With one of the most diverse groups of robots in academia, robotics research in the Department of Computer Science focuses on the science and technology of robotic systems, with broad and far-reaching applications. With projects spanning the major areas of robotics, including service, socially assistive, distributed, networked, marine, aerial, humanoid, nano, reconfigurable and space, our work impacts a broad spectrum of applications, including assistance, training and rehabilitation, education, environmental monitoring and cleanup, emergency response, homeland security and entertainment.

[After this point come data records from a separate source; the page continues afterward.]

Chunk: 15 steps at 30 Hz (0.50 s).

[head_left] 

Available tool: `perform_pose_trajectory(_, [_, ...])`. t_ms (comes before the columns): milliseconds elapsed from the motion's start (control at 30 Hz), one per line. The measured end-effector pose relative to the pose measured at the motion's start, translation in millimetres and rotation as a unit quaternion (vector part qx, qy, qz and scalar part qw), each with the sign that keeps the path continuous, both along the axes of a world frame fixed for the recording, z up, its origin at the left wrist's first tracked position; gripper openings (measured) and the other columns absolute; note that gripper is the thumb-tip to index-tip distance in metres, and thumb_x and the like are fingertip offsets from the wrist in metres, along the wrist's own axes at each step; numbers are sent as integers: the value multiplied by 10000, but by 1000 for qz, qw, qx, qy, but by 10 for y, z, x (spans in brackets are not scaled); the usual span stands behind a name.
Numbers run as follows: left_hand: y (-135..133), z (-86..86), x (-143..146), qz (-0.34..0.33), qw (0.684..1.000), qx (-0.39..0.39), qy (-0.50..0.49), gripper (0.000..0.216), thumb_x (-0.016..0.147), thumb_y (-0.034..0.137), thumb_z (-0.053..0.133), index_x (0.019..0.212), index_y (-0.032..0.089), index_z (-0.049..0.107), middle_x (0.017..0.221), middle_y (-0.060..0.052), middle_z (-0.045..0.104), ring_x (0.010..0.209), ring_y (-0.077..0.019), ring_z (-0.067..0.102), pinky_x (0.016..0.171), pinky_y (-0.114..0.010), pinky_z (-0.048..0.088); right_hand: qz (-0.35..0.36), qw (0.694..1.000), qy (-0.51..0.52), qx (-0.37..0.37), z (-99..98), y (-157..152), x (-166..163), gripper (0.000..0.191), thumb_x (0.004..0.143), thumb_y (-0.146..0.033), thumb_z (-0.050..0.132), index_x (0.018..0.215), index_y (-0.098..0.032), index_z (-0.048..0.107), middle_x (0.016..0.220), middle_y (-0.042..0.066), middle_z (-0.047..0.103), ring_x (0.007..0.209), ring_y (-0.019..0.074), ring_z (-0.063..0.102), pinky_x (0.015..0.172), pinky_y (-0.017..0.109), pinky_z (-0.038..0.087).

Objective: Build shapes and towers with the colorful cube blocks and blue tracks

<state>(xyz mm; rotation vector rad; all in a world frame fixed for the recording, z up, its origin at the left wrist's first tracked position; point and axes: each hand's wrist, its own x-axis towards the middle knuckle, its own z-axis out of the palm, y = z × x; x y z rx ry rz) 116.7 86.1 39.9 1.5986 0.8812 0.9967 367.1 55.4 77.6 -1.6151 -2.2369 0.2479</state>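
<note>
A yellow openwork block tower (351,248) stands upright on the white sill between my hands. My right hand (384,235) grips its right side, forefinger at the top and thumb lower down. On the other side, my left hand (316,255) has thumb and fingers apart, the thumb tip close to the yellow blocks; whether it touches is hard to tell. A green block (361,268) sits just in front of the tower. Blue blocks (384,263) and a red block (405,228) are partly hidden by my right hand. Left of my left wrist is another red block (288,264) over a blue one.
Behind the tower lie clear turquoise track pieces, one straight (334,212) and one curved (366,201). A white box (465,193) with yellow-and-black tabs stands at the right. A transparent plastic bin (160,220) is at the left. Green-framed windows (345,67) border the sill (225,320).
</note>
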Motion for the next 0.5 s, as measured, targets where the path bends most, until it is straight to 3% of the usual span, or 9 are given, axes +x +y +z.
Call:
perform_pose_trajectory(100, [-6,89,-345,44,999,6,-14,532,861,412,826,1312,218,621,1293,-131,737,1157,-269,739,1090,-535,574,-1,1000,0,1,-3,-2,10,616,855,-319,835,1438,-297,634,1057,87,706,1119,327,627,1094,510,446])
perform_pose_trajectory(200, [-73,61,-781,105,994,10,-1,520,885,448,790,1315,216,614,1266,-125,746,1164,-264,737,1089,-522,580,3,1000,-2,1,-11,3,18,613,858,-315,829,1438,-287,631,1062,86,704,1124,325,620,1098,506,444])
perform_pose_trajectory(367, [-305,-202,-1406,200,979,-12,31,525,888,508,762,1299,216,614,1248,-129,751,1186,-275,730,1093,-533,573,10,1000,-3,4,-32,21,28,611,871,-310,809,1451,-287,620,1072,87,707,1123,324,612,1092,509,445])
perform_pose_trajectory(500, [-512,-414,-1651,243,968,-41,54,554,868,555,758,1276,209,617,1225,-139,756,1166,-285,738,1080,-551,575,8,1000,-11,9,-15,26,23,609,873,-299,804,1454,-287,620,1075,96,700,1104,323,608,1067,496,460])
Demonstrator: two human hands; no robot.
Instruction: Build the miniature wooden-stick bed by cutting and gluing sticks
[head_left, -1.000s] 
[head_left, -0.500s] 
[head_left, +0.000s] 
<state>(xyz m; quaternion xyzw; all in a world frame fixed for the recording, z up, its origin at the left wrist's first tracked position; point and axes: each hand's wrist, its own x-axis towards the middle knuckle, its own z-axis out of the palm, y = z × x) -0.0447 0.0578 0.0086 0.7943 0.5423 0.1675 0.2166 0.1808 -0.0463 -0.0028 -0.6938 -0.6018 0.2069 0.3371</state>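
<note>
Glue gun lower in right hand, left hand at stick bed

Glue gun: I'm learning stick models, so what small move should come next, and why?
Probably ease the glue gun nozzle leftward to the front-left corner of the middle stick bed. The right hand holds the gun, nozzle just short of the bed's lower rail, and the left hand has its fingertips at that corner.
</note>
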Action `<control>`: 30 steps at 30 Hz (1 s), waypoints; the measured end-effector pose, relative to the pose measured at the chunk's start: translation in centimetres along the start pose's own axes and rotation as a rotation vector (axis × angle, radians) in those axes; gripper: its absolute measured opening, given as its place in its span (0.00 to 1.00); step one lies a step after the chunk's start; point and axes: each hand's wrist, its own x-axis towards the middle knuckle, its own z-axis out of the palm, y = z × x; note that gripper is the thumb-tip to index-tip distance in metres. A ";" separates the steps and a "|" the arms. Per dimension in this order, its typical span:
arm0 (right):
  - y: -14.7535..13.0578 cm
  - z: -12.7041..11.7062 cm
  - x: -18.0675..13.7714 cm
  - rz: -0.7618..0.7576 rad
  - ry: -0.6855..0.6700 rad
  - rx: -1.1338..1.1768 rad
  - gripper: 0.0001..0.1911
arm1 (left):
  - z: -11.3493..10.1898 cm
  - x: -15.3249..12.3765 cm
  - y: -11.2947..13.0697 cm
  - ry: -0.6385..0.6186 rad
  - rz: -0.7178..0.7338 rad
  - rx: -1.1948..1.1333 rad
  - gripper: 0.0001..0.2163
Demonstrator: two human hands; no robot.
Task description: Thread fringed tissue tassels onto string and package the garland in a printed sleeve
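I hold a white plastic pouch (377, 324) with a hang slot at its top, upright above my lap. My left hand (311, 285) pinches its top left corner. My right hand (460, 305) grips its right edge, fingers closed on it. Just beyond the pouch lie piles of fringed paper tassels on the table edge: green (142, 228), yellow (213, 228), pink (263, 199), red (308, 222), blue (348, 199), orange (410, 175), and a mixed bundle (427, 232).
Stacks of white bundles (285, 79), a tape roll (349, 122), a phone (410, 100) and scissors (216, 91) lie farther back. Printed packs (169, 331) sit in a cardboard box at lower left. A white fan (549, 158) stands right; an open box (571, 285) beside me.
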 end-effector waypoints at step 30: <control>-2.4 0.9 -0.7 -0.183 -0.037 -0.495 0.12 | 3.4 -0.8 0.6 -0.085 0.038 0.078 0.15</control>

The Virtual Humans Group advances research in computer-generated characters that use language, have appropriate gestures, show emotion and react to verbal and non-verbal stimuli. Widely considered the most comprehensive research project of its kind, the Institute for Creative Technologies virtual human effort has applications in training and education and in furthering social science research about real people. Current research spans cognitive architecture, embodiment, emotion, integrated virtual humans, recognition of non-verbal cues and natural language processing.